Wie jede Blüte welkt und jede Jugend
Dem Alter weicht, blüht jede Lebensstufe,
Blüht jede Weisheit auch und jede Tugend
Zu ihrer Zeit und darf nicht ewig dauern.
Es muß das Herz bei jedem Lebensrufe
Bereit zum Abschied sein und Neubeginne,
Um sich in Tapferkeit und ohne Trauern
In andre, neue Bindungen zu geben.
Und jedem Anfang wohnt ein Zauber inne,
Der uns beschützt und der uns hilft, zu leben.
Wir sollen heiter Raum um Raum durchschreiten,
An keinem wie an einer Heimat hängen,
Der Weltgeist will nicht fesseln uns und engen,
Er will uns Stuf´ um Stufe heben, weiten.
Kaum sind wir heimisch einem Lebenskreise
Und traulich eingewohnt, so droht Erschlaffen;
Nur wer bereit zu Aufbruch ist und Reise,
Mag lähmender Gewöhnung sich entraffen.
Es wird vielleicht auch noch die Todesstunde
Uns neuen Räumen jung entgegen senden,
Des Lebens Ruf an uns wird niemals enden,
Wohlan denn, Herz, nimm Abschied und gesunde!
© Suhrkamp Verlag, Frankfurt am Main, 1953, 1961
Aus: Die Gedichte.
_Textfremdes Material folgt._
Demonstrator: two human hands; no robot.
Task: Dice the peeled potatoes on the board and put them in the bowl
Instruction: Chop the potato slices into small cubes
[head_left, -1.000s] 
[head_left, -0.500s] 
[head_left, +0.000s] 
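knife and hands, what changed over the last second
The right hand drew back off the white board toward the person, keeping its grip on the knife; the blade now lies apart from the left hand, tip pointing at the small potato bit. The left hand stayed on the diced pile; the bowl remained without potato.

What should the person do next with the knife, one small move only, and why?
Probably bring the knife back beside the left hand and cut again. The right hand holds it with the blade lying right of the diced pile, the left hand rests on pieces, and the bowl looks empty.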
Frankfurt am Main: Suhrkamp Verlag, 2001
Audioproduktion: Hermann Hesse – Über das Glück. Briefe, Gedichte und Prosa. Gelesen von Hermann Hesse und Gert Westphal. Zusammengestellt von Volker Michels. Der Hörverlag, München 1995/2008

Das Gedicht
Stufen ist der Titel eines der bekanntesten philosophischen Gedichte von Hermann Hesse. Er schrieb das Gedicht am 4. Mai 1941[1] nach langer Krankheit; es trug ursprünglich den Titel „Transzendieren!“.[2] In Stufen beschreibt Hesse das Leben als fortwährenden Prozess, bei dem auf jeden „durchschrittenen“ Lebensabschnitt (Raum, Stufe) ein neuer Lebensabschnitt folgt.
Inhalt
Jede Lebensstufe, Tugend und Weisheit ist zeitlich begrenzt und blüht zu ihrer jeweiligen Zeit. Der Mensch soll sich also bei jedem Ruf des Lebens mit Tapfer- und Heiterkeit sowie ohne Trauer von seinem alten Lebensstadium verabschieden und einen Neubeginn wagen. Er soll sich außerdem an keiner der Lebensstufen festhalten, da der „Weltgeist“ für ihn keine Einengung, sondern eine Ausweitung von Stufe zu Stufe vorsieht. Hat man auf einer Stufe Heimat gefunden, so droht man in eine Erschlaffung und Lähmung zu geraten. Dieser Stufenprozess ist nicht zwangsläufig schon mit dem Tod abgeschlossen, weil das Leben fortwährend ruft. Somit soll der Mensch den Tod als Genesung betrachten, denn letztlich ist auch er nur der Abschied von einer Lebensstufe.